*Assignment*: Print the listing in its entirety and exactly, leaving out images.

*Data*:

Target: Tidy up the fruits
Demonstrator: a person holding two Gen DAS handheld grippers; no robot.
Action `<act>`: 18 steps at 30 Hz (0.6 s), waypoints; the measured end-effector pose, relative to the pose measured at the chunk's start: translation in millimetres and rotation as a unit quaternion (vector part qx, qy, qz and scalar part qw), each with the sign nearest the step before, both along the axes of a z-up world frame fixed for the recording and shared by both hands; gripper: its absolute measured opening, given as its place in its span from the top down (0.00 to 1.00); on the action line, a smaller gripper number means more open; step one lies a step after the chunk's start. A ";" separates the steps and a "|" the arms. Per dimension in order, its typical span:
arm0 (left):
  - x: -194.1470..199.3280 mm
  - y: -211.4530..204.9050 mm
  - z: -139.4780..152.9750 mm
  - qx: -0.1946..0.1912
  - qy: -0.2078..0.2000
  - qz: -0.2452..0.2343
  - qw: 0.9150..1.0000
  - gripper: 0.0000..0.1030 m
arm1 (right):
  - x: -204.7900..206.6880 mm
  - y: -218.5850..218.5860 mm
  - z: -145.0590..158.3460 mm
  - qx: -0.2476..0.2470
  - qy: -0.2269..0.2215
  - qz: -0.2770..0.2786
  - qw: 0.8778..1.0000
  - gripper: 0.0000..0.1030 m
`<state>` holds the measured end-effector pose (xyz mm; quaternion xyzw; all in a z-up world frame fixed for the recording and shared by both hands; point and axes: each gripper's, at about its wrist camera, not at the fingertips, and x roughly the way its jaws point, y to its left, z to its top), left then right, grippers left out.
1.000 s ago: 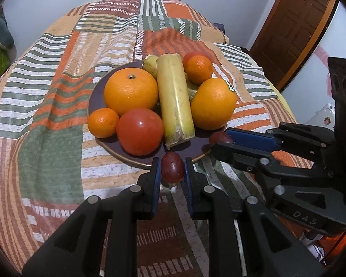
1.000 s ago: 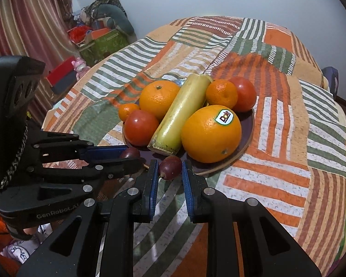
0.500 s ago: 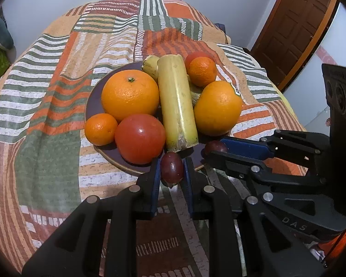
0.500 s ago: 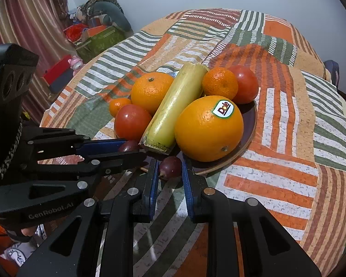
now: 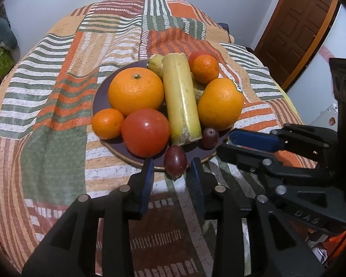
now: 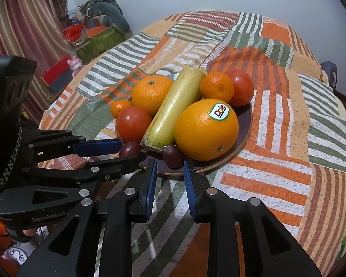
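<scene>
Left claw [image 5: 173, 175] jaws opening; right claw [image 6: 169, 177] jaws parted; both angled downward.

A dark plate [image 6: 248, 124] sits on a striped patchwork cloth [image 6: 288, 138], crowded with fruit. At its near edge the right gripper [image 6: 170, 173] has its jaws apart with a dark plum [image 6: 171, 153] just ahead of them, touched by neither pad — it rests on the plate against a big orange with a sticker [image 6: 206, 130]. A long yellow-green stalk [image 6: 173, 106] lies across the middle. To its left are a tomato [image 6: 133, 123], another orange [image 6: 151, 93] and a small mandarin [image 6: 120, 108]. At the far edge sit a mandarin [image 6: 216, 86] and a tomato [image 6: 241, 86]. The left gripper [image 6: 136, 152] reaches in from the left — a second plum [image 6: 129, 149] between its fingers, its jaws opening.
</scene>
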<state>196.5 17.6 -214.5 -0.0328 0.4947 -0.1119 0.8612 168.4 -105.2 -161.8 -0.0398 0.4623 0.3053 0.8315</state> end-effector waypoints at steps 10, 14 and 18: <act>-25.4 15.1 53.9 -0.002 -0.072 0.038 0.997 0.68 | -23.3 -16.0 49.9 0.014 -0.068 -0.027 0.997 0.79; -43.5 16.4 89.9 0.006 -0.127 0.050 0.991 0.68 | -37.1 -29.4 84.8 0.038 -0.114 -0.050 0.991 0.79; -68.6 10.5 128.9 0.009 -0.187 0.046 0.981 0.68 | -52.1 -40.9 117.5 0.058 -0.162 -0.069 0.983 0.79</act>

*Answer to this problem*:
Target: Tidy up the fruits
Demonstrator: a person holding two Gen DAS handheld grippers; no robot.
Action `<act>`: 18 steps at 30 Hz (0.6 s), waypoints; the measured end-effector pose, relative to the pose measured at the chunk's start: translation in millimetres and rotation as a unit quaternion (vector part qx, qy, qz and scalar part qw), each with the sign nearest the step before, both along the axes of a z-up world frame fixed for the recording and shared by both hands; gripper: its absolute measured opening, given as its place in its span from the top down (0.00 to 1.00); on the action line, a smaller gripper number means more open; step one lies a step after the chunk's start. A ";" separates the steps and a "|" the arms. Per dimension in order, its typical span:
arm0 (left):
  - x: -194.1470..199.3280 mm
  - y: -211.4530..204.9050 mm
  - z: -139.4780..152.9750 mm
  - qx: -0.1946..0.1912
  - qy: -0.2078..0.2000
  - qz: -0.2452..0.2343
  - qw: 0.9150..1.0000
  - gripper: 0.0000..0.1030 m
arm1 (right):
  - x: -204.7900..206.6880 mm
  - y: -218.5850..218.5860 mm
  - z: -145.0590..158.3460 mm
  - qx: -0.2476..0.2470
  - qy: -0.2269..0.2215
  - qz: -0.2770..0.2786
  - qw: 0.8778..1.0000
  - gripper: 0.0000..0.1030 m
`<state>` holds the measured end-effector pose (xyz mm; quaternion xyzw; all in a z-up world frame fixed for the recording and shared by both hands; point and axes: each gripper's, at about its wrist camera, not at the fingertips, and x roughly the way its jaws point, y to its left, z to its top), left then right, grippers left out.
1.000 s ago: 
1.000 s ago: 
0.500 s ago: 
0.500 s ago: 
now: 
now: 
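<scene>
Left claw [image 5: 173, 175] jaws opening; right claw [image 6: 169, 177] jaws parted; both angled downward.

A dark plate [image 6: 248, 124] sits on a striped patchwork cloth [image 6: 288, 138], crowded with fruit. At its near edge the right gripper [image 6: 170, 173] has its jaws apart with a dark plum [image 6: 171, 153] just ahead of them, touched by neither pad — it rests on the plate against a big orange with a sticker [image 6: 206, 130]. A long yellow-green stalk [image 6: 173, 106] lies across the middle. To its left are a tomato [image 6: 133, 123], another orange [image 6: 151, 93] and a small mandarin [image 6: 120, 108]. At the far edge sit a mandarin [image 6: 216, 86] and a tomato [image 6: 241, 86]. The left gripper [image 6: 136, 152] reaches in from the left — a second plum [image 6: 129, 149] between its fingers, its jaws opening.
</scene>
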<state>196.5 17.6 -214.5 -0.0328 0.4947 -0.1119 0.8612 168.4 -105.2 -161.8 -0.0398 0.4623 0.3053 0.8315</state> end-effector waypoints at steps 10, 14 and 18: <act>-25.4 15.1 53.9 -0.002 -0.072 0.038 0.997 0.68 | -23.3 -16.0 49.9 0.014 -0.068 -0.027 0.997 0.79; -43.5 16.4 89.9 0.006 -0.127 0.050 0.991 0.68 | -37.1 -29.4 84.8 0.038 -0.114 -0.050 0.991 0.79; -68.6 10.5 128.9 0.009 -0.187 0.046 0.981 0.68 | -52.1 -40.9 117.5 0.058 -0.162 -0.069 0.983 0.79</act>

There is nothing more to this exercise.